> Data below:
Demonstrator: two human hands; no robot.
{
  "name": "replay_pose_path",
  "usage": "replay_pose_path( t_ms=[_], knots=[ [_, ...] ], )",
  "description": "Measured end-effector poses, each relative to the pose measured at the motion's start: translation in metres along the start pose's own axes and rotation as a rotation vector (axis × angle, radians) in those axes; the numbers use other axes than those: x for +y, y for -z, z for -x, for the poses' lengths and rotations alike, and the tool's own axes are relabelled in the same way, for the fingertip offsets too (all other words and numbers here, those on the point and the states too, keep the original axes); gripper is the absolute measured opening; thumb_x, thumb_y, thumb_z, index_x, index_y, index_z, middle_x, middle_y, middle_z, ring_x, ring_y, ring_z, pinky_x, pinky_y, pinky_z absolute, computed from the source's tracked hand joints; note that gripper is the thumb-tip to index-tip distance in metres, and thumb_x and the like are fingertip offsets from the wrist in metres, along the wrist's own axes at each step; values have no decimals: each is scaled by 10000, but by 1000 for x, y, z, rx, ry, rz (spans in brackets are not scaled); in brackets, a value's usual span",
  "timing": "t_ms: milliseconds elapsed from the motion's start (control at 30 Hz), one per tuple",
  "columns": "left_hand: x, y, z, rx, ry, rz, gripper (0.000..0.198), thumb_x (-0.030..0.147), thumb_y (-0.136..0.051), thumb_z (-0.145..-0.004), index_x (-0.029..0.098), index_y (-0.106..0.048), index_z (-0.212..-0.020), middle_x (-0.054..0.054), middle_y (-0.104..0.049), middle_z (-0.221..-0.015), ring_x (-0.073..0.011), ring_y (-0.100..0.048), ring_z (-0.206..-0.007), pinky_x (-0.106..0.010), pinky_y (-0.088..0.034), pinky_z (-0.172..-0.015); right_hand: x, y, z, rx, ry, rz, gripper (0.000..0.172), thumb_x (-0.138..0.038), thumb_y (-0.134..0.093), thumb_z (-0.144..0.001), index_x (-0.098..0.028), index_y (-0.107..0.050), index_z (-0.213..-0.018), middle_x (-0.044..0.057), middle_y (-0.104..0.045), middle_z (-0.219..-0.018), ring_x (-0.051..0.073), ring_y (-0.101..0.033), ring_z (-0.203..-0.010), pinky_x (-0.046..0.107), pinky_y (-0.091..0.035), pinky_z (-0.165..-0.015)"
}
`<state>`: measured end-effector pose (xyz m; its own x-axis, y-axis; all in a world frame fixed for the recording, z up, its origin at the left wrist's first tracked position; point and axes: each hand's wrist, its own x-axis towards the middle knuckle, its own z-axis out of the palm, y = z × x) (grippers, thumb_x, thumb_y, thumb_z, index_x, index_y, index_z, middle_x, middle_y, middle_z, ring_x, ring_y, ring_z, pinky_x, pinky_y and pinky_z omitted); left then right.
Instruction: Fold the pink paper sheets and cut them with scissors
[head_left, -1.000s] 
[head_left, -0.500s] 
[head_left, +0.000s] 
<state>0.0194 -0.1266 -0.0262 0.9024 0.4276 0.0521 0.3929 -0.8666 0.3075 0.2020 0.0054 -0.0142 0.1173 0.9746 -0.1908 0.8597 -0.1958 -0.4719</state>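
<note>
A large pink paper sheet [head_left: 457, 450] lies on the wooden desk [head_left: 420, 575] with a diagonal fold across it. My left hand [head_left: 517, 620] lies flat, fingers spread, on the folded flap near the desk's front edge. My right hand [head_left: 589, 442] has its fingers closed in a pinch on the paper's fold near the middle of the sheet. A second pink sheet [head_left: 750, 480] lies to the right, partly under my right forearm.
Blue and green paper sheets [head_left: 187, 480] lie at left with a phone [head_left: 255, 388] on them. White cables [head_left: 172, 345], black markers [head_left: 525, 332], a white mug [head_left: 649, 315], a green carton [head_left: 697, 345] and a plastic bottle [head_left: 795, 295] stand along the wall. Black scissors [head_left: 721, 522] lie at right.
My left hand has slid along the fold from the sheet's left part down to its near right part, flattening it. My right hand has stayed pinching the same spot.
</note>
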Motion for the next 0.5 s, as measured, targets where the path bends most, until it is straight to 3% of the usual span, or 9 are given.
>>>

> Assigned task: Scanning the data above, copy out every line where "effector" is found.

> Task solution:
  "description": "Measured end-effector poses, each relative to the pose measured at the motion's start: translation in metres along the start pose's own axes and rotation as a rotation vector (axis × angle, radians) in those axes; the numbers use other axes than those: x for +y, y for -z, z for -x, for the poses' lengths and rotations alike, and the tool's own axes are relabelled in the same way, for the fingertip offsets too (all other words and numbers here, those on the point and the states too, keep the original axes); gripper is the absolute measured opening; thumb_x, thumb_y, thumb_z, index_x, index_y, index_z, middle_x, middle_y, middle_z, ring_x, ring_y, ring_z, pinky_x, pinky_y, pinky_z absolute, computed from the source's tracked hand joints; note that gripper is the thumb-tip to index-tip distance in metres, and thumb_x and the like are fingertip offsets from the wrist in metres, along the wrist's own axes at each step; values have no decimals: each is scaled by 10000, but by 1000 for x, y, z, rx, ry, rz (spans in brackets are not scaled); in brackets, a value's usual span",
`<state>`: measured end-effector pose (xyz m; its own x-axis, y-axis; all in a world frame fixed for the recording, z up, its origin at the left wrist's first tracked position; point and axes: each hand's wrist, its own x-axis towards the middle knuckle, its own z-axis out of the palm, y = z × x) (grippers, thumb_x, thumb_y, thumb_z, index_x, index_y, index_z, middle_x, middle_y, middle_z, ring_x, ring_y, ring_z, pinky_x, pinky_y and pinky_z omitted); left then right.

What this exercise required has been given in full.